● EXERCISE AIM:
Whichever lines include the word "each", copy them as they appear in the data.

● RECORDS FOR THE TASK:
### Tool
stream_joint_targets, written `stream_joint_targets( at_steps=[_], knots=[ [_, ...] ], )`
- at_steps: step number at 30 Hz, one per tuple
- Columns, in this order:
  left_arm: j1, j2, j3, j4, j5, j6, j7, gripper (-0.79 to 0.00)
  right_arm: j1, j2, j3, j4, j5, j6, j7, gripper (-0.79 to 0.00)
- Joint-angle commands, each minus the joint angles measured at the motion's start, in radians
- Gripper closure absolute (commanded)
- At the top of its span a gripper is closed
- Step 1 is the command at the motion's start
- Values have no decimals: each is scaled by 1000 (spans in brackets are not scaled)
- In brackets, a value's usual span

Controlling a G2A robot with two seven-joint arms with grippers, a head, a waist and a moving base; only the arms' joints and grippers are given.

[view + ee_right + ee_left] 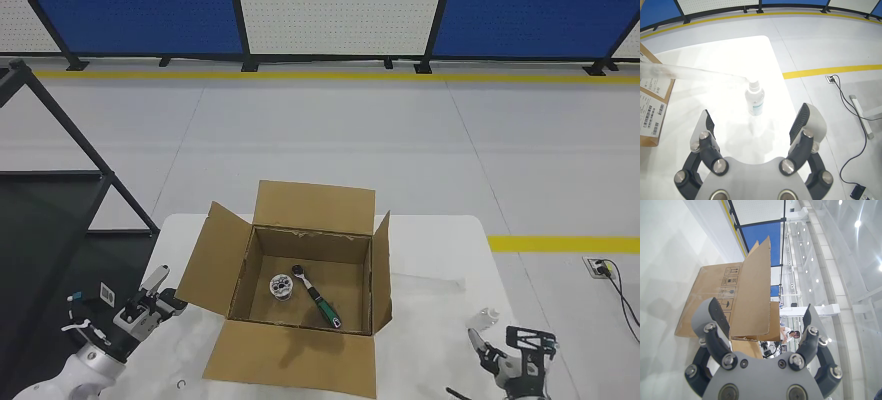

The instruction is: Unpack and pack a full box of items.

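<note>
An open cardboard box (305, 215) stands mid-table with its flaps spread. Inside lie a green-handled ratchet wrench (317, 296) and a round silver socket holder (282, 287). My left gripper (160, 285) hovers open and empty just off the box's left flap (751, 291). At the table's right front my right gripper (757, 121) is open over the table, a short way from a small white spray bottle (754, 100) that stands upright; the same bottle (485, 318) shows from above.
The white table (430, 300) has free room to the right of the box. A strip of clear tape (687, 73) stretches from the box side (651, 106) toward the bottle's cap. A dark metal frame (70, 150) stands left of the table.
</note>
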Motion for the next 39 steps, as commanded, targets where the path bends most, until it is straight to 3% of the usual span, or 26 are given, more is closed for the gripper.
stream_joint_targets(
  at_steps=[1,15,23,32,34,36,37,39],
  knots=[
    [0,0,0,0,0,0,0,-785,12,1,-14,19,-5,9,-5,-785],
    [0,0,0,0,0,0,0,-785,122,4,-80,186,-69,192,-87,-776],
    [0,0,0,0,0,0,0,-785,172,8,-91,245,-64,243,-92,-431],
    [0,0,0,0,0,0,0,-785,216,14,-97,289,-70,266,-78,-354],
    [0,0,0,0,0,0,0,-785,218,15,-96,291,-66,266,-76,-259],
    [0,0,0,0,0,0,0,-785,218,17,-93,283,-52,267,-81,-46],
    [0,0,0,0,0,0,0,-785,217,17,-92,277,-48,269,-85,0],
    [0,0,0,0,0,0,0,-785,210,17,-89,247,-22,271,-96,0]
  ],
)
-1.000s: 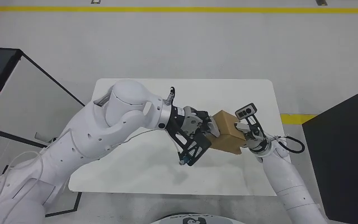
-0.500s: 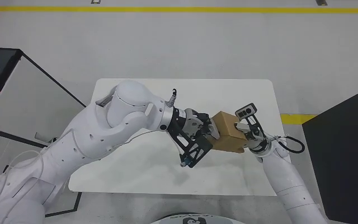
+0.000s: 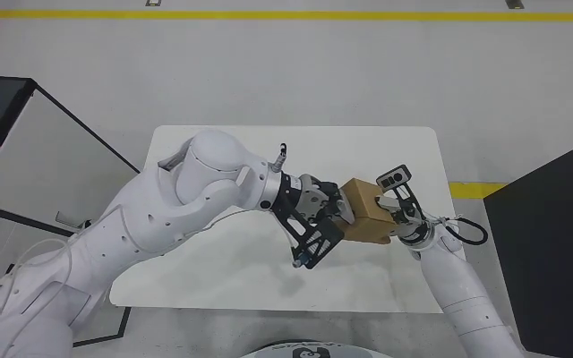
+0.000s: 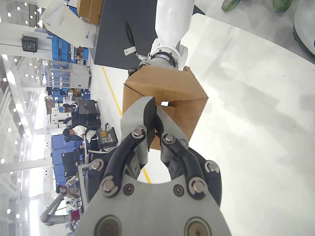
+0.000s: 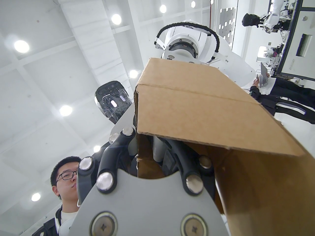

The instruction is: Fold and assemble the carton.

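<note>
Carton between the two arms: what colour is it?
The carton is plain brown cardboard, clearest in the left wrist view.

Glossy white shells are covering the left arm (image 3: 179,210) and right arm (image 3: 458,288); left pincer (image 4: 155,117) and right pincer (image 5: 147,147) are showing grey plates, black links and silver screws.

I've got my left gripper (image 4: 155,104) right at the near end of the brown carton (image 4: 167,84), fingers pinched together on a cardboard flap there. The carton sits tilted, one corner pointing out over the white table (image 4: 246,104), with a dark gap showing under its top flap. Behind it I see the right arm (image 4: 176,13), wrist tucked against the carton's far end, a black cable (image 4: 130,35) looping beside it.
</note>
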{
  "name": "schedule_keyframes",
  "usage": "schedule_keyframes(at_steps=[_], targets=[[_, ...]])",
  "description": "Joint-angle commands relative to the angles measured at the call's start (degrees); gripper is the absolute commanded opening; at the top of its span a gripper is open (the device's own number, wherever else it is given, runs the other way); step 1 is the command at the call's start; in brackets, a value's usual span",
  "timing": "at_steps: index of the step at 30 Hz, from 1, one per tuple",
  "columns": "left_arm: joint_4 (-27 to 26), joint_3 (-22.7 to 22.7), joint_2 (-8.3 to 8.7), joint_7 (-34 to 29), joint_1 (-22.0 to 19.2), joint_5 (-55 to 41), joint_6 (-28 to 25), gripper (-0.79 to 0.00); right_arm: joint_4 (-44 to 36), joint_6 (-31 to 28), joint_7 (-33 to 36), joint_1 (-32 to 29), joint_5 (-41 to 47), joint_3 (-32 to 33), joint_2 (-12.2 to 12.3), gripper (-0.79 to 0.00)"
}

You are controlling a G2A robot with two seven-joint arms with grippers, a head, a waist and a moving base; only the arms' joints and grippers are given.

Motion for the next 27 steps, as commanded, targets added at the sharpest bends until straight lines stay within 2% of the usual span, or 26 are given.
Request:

● TASK OUTPUT:
- Joint-angle commands, each minus the joint angles measured at the motion's start, in radians
- Values have no decimals: each is scaled by 1000 (spans in brackets are not scaled)

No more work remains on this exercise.